In 2009, Governor Tim Kaine appointed me to be the citizen representative on Virginia’s Fair Housing Board. Acknowledging my reputation for problem solving and consensus building, Governor Bob McDonnell retained my position on the FHB where I eventually served in the capacity of chairperson.
In March of 2014, I was appointed to the Virginia State Board of Corrections by the current Governor, Terry McAuliffe, I am currently the vice chairperson of that board.
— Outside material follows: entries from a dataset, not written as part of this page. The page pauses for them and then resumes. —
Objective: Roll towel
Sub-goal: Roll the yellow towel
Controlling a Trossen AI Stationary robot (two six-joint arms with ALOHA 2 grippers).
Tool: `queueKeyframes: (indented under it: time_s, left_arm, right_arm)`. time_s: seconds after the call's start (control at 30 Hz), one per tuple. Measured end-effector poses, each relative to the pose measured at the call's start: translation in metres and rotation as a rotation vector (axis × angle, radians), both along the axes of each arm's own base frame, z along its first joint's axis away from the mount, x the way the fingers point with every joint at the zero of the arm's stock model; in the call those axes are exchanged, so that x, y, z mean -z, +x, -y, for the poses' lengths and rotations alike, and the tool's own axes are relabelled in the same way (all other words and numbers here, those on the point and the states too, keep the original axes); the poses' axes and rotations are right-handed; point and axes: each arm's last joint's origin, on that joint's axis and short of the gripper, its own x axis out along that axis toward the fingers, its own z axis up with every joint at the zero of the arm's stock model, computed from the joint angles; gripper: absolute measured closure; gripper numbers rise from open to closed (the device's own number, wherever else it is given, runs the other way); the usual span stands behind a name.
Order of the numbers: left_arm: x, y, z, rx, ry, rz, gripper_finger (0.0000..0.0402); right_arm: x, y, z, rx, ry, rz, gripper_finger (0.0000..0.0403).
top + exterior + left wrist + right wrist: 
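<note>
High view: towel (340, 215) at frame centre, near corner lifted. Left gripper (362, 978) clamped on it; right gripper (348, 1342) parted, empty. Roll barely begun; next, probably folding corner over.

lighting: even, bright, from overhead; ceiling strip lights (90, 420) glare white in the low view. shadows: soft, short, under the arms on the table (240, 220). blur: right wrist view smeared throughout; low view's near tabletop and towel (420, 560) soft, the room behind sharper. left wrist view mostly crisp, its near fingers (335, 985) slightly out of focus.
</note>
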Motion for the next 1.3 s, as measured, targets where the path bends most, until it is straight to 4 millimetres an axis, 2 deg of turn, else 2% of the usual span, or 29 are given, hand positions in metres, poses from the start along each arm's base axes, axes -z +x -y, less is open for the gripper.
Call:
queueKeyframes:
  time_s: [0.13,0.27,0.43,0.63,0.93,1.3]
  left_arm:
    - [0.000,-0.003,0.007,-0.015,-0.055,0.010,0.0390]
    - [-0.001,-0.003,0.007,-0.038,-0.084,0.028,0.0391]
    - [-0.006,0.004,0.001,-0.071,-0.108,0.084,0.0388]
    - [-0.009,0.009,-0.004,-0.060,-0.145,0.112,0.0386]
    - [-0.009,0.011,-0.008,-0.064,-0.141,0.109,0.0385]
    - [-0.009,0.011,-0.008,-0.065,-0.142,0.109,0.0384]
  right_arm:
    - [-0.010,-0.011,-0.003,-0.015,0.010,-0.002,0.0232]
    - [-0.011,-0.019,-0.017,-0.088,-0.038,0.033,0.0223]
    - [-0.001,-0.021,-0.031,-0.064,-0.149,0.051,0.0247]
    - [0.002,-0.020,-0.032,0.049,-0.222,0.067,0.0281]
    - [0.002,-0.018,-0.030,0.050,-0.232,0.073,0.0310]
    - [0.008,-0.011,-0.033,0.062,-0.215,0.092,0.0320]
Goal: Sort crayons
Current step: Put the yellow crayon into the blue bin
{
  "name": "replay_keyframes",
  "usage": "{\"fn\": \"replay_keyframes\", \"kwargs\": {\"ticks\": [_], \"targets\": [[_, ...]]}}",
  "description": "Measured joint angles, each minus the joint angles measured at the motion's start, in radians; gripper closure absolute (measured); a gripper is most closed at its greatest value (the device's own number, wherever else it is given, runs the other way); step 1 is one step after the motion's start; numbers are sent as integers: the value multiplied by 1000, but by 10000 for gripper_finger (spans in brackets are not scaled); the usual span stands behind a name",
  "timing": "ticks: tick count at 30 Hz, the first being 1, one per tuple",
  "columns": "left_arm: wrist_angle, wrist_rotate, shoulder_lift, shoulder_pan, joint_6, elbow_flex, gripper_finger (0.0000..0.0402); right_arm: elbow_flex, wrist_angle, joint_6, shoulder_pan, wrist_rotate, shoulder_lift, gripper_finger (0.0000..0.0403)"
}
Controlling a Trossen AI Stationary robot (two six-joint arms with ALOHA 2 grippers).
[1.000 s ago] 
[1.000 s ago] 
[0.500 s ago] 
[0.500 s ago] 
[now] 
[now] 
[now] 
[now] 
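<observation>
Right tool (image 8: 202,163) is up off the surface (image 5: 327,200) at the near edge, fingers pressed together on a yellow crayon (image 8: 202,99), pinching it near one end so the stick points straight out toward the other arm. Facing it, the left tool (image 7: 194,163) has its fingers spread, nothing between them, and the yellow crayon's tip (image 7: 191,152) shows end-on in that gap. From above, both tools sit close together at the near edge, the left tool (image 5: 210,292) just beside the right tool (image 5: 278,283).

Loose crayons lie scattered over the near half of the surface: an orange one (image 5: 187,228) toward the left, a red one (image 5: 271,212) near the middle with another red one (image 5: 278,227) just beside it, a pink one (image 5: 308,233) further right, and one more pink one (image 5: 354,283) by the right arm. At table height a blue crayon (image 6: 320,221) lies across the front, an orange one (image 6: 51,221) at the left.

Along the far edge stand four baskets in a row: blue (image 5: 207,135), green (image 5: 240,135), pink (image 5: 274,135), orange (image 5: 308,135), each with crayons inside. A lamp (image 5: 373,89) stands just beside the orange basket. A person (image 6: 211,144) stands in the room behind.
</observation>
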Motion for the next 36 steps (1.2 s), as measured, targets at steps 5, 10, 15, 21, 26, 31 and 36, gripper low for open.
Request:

I believe the chair of the BOS is the “face” of the county. This person needs not just sit in the middle seat at BOS meetings, but seek to help Board members build a respectful relationship that honors the job we have been elected to do for the citizens of the county. I am confident I am that person. In addition, neither by my associations nor by my behavior will I bring scorn or shame to the citizens of Loudoun County.
Finally, when elected I will resign my position of over twenty years as a Mental Health Therapist. Being the chair of Loudoun will be my full-time job.
FWN: From Sterling District perspective: Most residents here vote Democratic, except for in the case of Eugene Delgaudio. As a longtime Loudoun political observer, what is your take on Sterling’s unique political environment, and during the campaign will you address Sterling any differently than the rest of the county?
The question is: How can the same group of people who vote for President Obama also vote for Supervisor Delgaudio? The truth is, they don’t. Unfortunately, lower voter turnout often favors a candidate with a committed base, but who does not necessary reflect the views of the majority. That is why it is so important for Sterling voters to be engaged during this election.
Obviously, different areas of Loudoun have different concerns, needs and issues. Sterling deserves a chair who realizes some needs of the Sterling community have been largely ignored. Sterling needs keynote businesses to locate in Sterling. In addition Sterling would greatly benefit from redevelopment of some of their shopping areas to mixed use communities that will generate revenue and jobs.
Thank you for the opportunity to speak directly to the voters in Loudoun.